The entries below are to be repeated exactly, with the pictures left out.

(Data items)
......

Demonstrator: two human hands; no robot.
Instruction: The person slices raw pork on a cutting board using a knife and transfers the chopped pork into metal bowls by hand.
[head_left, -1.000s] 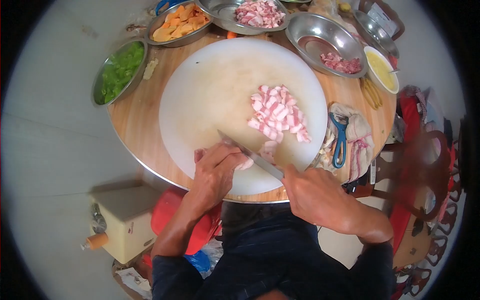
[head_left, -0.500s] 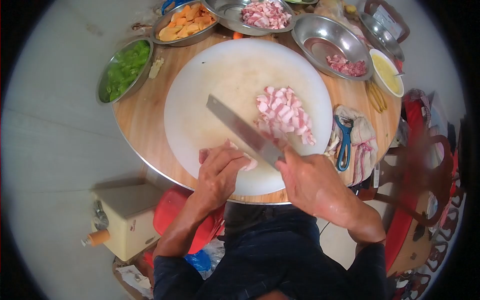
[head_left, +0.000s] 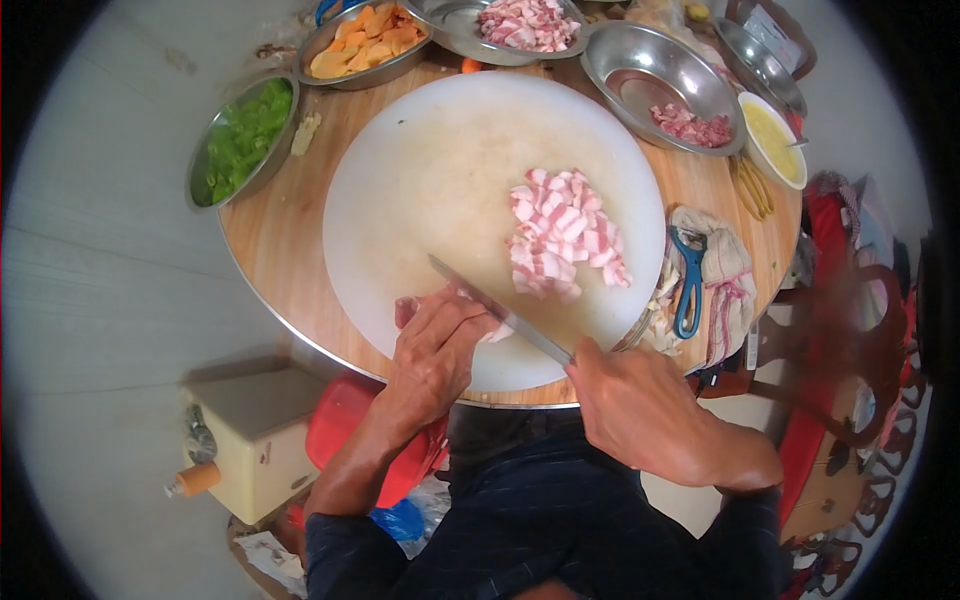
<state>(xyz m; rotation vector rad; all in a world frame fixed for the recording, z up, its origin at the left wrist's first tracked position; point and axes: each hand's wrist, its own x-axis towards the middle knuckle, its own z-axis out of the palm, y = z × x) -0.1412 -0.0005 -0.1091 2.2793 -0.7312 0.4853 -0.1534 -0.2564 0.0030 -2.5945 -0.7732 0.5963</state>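
Gripping a knife [head_left: 535, 335], the right hand [head_left: 640, 405] is closed round the handle and hides it; the left hand [head_left: 432, 360], fingers bent, holds a piece of meat [head_left: 405, 312] against the near side of a round white cutting board [head_left: 410, 190], covering most of it; the blade crosses right by the fingertips, though how deep it sits in the meat cannot be told. The small red mark [head_left: 265, 453] on the cream box [head_left: 230, 400] is too tiny to read; so is any print on the pale paper [head_left: 768, 35] at upper right; diced meat [head_left: 565, 232] lies heaped on the board's right half; beside the board, a blue tool [head_left: 690, 285] rests on a crumpled cloth [head_left: 730, 295]; metal bowls [head_left: 660, 62] with green pieces [head_left: 245, 138], orange slices [head_left: 368, 42] and meat ring the far side, some cut off at the top edge; the left forearm partly hides a red plastic object [head_left: 345, 415].
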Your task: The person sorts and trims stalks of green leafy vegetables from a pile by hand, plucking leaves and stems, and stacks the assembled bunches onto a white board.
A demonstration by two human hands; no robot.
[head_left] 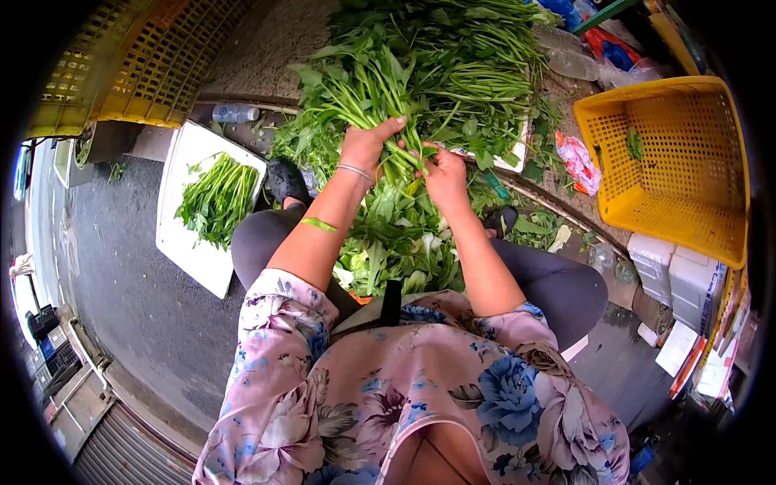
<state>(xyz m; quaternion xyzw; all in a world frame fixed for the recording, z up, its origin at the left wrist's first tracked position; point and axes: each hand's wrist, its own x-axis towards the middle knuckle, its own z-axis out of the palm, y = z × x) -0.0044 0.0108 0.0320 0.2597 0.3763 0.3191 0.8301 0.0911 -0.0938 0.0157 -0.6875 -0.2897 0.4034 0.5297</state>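
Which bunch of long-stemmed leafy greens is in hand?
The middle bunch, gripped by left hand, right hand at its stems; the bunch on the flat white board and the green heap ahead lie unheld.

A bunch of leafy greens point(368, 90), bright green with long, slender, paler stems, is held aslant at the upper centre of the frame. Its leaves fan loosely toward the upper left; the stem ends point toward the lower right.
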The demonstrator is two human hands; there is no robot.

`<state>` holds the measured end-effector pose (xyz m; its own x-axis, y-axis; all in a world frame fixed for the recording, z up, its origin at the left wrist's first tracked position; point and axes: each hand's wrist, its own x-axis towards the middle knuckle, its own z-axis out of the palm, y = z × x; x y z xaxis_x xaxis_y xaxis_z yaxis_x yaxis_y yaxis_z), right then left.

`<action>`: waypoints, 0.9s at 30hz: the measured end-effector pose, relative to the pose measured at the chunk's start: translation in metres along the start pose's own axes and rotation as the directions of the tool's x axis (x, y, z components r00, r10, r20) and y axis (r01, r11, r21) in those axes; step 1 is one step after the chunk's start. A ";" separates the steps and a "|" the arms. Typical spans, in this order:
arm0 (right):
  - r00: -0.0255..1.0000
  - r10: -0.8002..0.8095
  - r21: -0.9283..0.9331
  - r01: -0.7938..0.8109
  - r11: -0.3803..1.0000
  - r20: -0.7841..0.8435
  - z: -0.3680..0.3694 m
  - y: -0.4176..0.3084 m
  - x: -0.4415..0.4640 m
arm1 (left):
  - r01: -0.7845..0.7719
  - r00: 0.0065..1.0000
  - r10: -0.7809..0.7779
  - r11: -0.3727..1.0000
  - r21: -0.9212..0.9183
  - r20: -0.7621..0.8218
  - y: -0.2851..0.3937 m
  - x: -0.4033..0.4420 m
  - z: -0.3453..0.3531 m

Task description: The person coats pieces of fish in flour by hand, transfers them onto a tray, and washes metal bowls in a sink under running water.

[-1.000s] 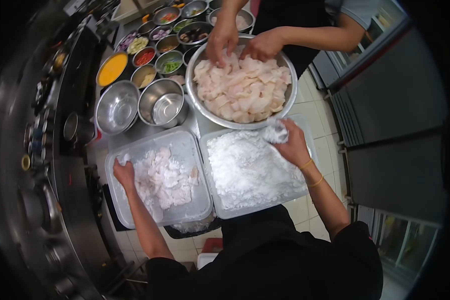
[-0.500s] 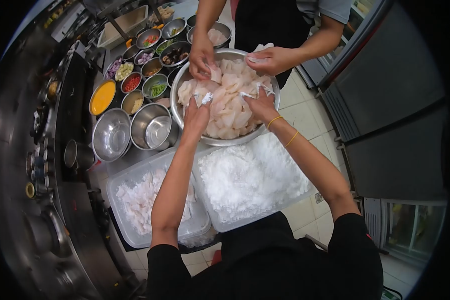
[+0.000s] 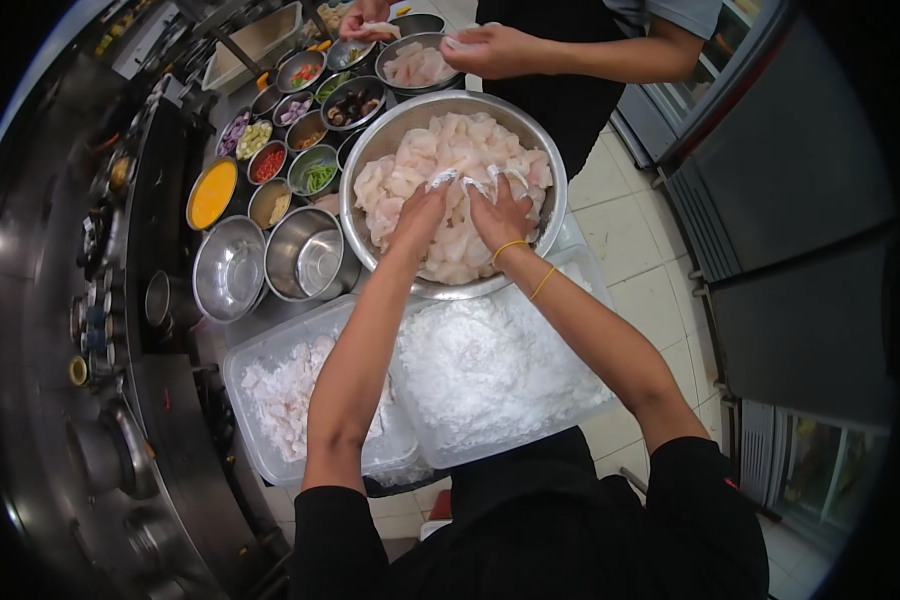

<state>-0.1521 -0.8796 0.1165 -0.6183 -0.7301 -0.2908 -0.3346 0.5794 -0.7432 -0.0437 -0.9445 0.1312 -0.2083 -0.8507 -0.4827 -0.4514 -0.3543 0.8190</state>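
Note:
A big steel bowl [image 3: 418, 114] holds a heap of pale, raw-looking slices of fish or meat [image 3: 460, 140]. My left hand [image 3: 424, 216] lies on the slices at the middle of the bowl, fingers stretched forward and partly sunk among them. Beside it my right hand [image 3: 500, 214] presses on the same heap with its fingers apart. White powder coats the fingertips of both. Below the bowl stands a clear plastic tub of white powder [image 3: 485, 365]. To its left, another tub [image 3: 395, 450] contains powdered pale pieces [image 3: 285, 395], partly hidden by my left forearm.
Across the bowl, a co-worker's hands [image 3: 485, 50] hold pale slices near a smaller bowl of slices [image 3: 418, 64]. On the left are an empty steel bowl [image 3: 230, 268], a steel pot [image 3: 310, 255], an orange-yellow liquid [image 3: 212, 194] and several ingredient bowls. Refrigerators [image 3: 790, 180] line the right.
My hands have moved closer together towards the bowl's middle. The co-worker's hands have drawn back from the big bowl to the smaller one behind, holding slices.

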 end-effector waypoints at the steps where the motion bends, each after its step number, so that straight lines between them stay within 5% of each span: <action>1: 0.999 -0.017 -0.003 0.017 1.000 -0.030 0.004 0.001 0.000 | -0.040 0.999 0.039 0.997 -0.071 -0.013 -0.001 -0.001 0.004; 3: 0.999 -0.028 0.046 0.029 0.998 -0.037 0.005 -0.003 -0.003 | -0.126 0.992 0.120 0.971 -0.203 -0.042 0.005 -0.016 0.011; 12: 0.989 -0.061 0.290 0.099 0.952 -0.137 0.023 -0.011 -0.011 | -0.136 0.970 0.022 0.873 -0.469 -0.241 -0.004 -0.026 0.022; 16: 0.979 -0.076 0.398 0.146 0.906 -0.188 0.025 -0.015 -0.014 | -0.272 0.947 0.126 0.804 -0.528 -0.296 -0.006 -0.034 0.019; 24: 0.800 -0.429 0.417 0.589 0.692 -0.419 -0.014 -0.039 -0.040 | -0.495 0.867 0.311 0.624 -0.605 -0.389 0.009 -0.067 0.016; 27: 0.813 -0.450 0.542 0.582 0.606 -0.370 -0.041 -0.028 -0.075 | -0.487 0.871 0.276 0.597 -0.637 -0.407 0.019 -0.121 0.028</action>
<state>-0.1256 -0.8261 0.1837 -0.6150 -0.7204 0.3208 -0.1771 -0.2702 -0.9464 -0.0509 -0.8375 0.1964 0.0471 -0.9966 -0.0678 0.3846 -0.0446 0.9220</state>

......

Exercise output:
Demonstrator: two human hands; no robot.
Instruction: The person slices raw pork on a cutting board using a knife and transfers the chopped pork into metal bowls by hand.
[head_left, -1.000s] 
[head_left, -0.500s] 
[head_left, +0.000s] 
<state>(xyz m; rotation vector rad; all in a world frame fixed for the recording, z up, its origin at the left wrist's first tracked position; point and axes: each hand's wrist, its own x-axis towards the middle knuckle, its own z-axis out of the palm, y = z × x) -0.1412 -0.0005 -0.1091 2.2793 -0.7312 0.4853 -0.1534 -0.2564 0.0030 -2.5945 -0.7732 0.5963</state>
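Gripping a knife [head_left: 535, 335], the right hand [head_left: 640, 405] is closed round the handle and hides it; the left hand [head_left: 432, 360], fingers bent, holds a piece of meat [head_left: 405, 312] against the near side of a round white cutting board [head_left: 410, 190], covering most of it; the blade crosses right by the fingertips, though how deep it sits in the meat cannot be told. The small red mark [head_left: 265, 453] on the cream box [head_left: 230, 400] is too tiny to read; so is any print on the pale paper [head_left: 768, 35] at upper right; diced meat [head_left: 565, 232] lies heaped on the board's right half; beside the board, a blue tool [head_left: 690, 285] rests on a crumpled cloth [head_left: 730, 295]; metal bowls [head_left: 660, 62] with green pieces [head_left: 245, 138], orange slices [head_left: 368, 42] and meat ring the far side, some cut off at the top edge; the left forearm partly hides a red plastic object [head_left: 345, 415].
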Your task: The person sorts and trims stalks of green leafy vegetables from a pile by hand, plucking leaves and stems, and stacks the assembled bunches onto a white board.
A demonstration by two human hands; no robot.
[head_left] 
<state>(xyz m; quaternion xyzw; all in a world frame fixed for the recording, z up, its origin at the left wrist's first tracked position; point and axes: each hand's wrist, its own x-axis towards the middle knuckle, its own z-axis out of the palm, y = z × x) -0.0044 0.0108 0.0320 0.2597 0.3763 0.3191 0.8301 0.0911 -0.0938 0.0157 -0.6875 -0.2897 0.4034 0.5297</state>
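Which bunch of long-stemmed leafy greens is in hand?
The middle bunch, gripped by left hand, right hand at its stems; the bunch on the flat white board and the green heap ahead lie unheld.

A bunch of leafy greens point(368, 90), bright green with long, slender, paler stems, is held aslant at the upper centre of the frame. Its leaves fan loosely toward the upper left; the stem ends point toward the lower right.
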The demonstrator is two human hands; there is no robot.

`<state>` holds the measured end-effector pose (xyz m; its own x-axis, y-axis; all in a world frame fixed for the recording, z up, its origin at the left wrist's first tracked position; point and axes: each hand's wrist, its own x-axis towards the middle knuckle, its own z-axis out of the palm, y = z × x; x y z xaxis_x xaxis_y xaxis_z yaxis_x yaxis_y yaxis_z), right then left.

`<action>`: waypoints, 0.9s at 30hz: the measured end-effector pose, relative to the pose measured at the chunk's start: translation in metres along the start pose's own axes and rotation as the directions of the tool's x axis (x, y, z components r00, r10, r20) and y axis (r01, r11, r21) in those axes; step 1 is one step after the chunk's start. A ";" separates the steps and a "|" the arms. Typical spans, in this order:
arm0 (right):
  - r00: -0.0255..1.0000
  - r10: -0.8002..0.8095
  - r21: -0.9283..0.9331
  - r01: -0.7938..0.8109
  - r11: -0.3803..1.0000
  - r20: -0.7841..0.8435
  - z: -0.3680..0.3694 m
  - y: -0.4176..0.3084 m
  - x: -0.4415..0.4640 m
arm1 (left):
  - r01: -0.7845..0.7719
  - r00: 0.0065..1.0000
  - r10: -0.7809..0.7779
  - r11: -0.3727..1.0000
  - r21: -0.9212..0.9183
  - r20: -0.7621..0.8218
  - y: -0.2851..0.3937 m
  - x: -0.4033..0.4420 m
  - z: -0.3453..0.3531 m

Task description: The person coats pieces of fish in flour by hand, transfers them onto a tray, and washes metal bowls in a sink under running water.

[-1.000s] 
[-0.500s] 
[+0.000s] 

<state>-0.1521 -0.8796 0.1165 -0.6183 -0.7301 -0.2908 -0.3346 0.5794 -0.7432 -0.0437 -0.9445 0.1312 -0.2083 -0.8507 -0.4827 -0.4514 -0.3543 0.8190</state>
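Note:
A big steel bowl [image 3: 418, 114] holds a heap of pale, raw-looking slices of fish or meat [image 3: 460, 140]. My left hand [image 3: 424, 216] lies on the slices at the middle of the bowl, fingers stretched forward and partly sunk among them. Beside it my right hand [image 3: 500, 214] presses on the same heap with its fingers apart. White powder coats the fingertips of both. Below the bowl stands a clear plastic tub of white powder [image 3: 485, 365]. To its left, another tub [image 3: 395, 450] contains powdered pale pieces [image 3: 285, 395], partly hidden by my left forearm.
Across the bowl, a co-worker's hands [image 3: 485, 50] hold pale slices near a smaller bowl of slices [image 3: 418, 64]. On the left are an empty steel bowl [image 3: 230, 268], a steel pot [image 3: 310, 255], an orange-yellow liquid [image 3: 212, 194] and several ingredient bowls. Refrigerators [image 3: 790, 180] line the right.
My hands have moved closer together towards the bowl's middle. The co-worker's hands have drawn back from the big bowl to the smaller one behind, holding slices.
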
 end-effector waypoints at the steps where the motion bends, each after its step number, so that straight lines between them stay within 5% of each span: <action>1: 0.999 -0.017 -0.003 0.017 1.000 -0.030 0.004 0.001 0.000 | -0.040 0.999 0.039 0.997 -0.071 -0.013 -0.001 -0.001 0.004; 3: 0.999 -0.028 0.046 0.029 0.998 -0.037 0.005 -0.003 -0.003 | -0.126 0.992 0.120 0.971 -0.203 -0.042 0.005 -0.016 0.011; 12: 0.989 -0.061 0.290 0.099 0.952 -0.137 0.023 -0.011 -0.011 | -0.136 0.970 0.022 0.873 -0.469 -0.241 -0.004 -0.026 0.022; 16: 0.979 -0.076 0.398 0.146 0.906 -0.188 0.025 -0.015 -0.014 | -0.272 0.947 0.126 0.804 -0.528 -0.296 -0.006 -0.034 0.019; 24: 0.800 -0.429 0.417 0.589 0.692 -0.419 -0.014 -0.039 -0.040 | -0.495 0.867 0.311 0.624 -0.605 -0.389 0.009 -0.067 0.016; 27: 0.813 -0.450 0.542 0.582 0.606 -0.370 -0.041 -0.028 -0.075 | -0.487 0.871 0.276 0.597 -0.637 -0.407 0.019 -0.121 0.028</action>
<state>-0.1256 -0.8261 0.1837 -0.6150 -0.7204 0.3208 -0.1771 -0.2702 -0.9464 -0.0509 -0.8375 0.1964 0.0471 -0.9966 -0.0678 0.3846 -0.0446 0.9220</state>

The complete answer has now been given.